§ DATASET CONTENT:

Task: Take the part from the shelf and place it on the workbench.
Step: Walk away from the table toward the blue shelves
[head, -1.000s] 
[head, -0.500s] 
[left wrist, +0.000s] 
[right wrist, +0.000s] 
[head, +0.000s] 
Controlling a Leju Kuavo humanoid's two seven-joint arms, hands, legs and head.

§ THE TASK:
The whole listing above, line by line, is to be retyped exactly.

§ TASK ANSWER:
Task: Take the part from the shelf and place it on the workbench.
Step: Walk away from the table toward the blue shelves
[head, -1.000s] 
[head, -0.500s] 
[left wrist, +0.000s] 
[right wrist, +0.000s] 
[head, +0.000s] 
Controlling a Leju Kuavo humanoid's two seven-joint arms, hands, legs and head.

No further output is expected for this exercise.